What is needed:
Beginning at the line containing "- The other" in the material below and ending at the line containing "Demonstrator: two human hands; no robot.", return each line exactly and add nothing.
----
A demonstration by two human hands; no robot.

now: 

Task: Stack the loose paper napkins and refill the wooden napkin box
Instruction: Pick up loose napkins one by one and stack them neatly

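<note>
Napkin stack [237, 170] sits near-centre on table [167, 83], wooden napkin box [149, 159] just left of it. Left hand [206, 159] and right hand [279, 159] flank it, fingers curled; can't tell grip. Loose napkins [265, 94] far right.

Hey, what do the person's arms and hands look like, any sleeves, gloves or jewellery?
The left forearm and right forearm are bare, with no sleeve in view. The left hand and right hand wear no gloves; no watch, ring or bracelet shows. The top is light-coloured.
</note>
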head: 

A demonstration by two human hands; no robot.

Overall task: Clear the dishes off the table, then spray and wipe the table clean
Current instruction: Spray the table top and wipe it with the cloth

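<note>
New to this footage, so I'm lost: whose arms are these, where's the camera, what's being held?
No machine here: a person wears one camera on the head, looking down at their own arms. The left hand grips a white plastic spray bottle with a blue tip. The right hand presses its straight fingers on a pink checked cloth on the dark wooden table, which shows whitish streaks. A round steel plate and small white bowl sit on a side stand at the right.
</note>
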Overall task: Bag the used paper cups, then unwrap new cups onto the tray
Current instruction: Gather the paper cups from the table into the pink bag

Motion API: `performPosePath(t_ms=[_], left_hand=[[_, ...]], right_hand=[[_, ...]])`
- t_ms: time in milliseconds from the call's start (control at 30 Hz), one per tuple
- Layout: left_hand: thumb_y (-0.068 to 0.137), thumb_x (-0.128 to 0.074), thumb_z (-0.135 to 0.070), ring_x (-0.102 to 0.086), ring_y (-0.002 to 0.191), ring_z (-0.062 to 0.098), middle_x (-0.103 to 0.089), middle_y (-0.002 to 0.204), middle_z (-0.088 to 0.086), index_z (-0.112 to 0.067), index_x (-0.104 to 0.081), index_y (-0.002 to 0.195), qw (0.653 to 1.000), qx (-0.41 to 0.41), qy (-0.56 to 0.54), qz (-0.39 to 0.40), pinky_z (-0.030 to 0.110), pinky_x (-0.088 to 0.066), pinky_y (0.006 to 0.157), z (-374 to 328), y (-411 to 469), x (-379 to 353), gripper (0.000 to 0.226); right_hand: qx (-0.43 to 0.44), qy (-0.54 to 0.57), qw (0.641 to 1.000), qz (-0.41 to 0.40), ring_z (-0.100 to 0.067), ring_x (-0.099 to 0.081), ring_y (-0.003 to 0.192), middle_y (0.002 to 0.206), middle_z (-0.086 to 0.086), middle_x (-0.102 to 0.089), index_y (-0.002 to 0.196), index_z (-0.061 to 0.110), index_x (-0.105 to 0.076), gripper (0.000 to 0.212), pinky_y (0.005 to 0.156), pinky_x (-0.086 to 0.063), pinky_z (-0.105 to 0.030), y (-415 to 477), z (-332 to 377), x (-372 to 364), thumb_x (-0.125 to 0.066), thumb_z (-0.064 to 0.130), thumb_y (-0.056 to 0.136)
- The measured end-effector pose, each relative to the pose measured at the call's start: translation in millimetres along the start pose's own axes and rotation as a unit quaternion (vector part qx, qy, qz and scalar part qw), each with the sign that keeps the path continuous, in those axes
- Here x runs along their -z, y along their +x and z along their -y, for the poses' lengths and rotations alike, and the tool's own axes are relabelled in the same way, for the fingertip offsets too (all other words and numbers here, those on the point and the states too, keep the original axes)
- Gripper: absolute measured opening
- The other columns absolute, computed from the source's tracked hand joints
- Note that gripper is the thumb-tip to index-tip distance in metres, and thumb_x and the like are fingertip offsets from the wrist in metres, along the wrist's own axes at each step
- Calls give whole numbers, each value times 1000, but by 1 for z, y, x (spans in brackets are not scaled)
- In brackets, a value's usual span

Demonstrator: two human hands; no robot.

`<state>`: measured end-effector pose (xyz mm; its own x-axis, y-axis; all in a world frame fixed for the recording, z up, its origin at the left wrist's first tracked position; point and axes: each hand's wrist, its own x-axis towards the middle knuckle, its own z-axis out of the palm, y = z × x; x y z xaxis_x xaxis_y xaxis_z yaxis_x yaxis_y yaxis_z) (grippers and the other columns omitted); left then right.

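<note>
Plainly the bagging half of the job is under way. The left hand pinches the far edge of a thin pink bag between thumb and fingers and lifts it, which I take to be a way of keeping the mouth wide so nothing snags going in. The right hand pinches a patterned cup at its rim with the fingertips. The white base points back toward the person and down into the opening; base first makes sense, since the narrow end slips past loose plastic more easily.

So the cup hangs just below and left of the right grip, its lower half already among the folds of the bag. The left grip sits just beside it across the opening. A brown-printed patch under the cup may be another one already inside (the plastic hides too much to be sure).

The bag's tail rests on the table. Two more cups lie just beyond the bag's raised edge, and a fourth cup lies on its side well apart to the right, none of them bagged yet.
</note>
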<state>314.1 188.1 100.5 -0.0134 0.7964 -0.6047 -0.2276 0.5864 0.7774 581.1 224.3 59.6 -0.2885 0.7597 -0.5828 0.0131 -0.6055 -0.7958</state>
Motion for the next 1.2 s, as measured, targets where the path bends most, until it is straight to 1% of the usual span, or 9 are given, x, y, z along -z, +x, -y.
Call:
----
Task output:
- The other columns absolute, computed from the source's tracked hand joints
- Note that gripper is the thumb-tip to index-tip distance in metres, and thumb_x and the like are fingertip offsets from the wrist in metres, along the wrist's own axes at each step
- Calls give whole numbers, each value times 1000, but by 1 for z, y, x (spans in brackets are not scaled)
- In brackets, a value's usual span

Demonstrator: two human hands; no robot.

Nothing more is needed to finish the exercise.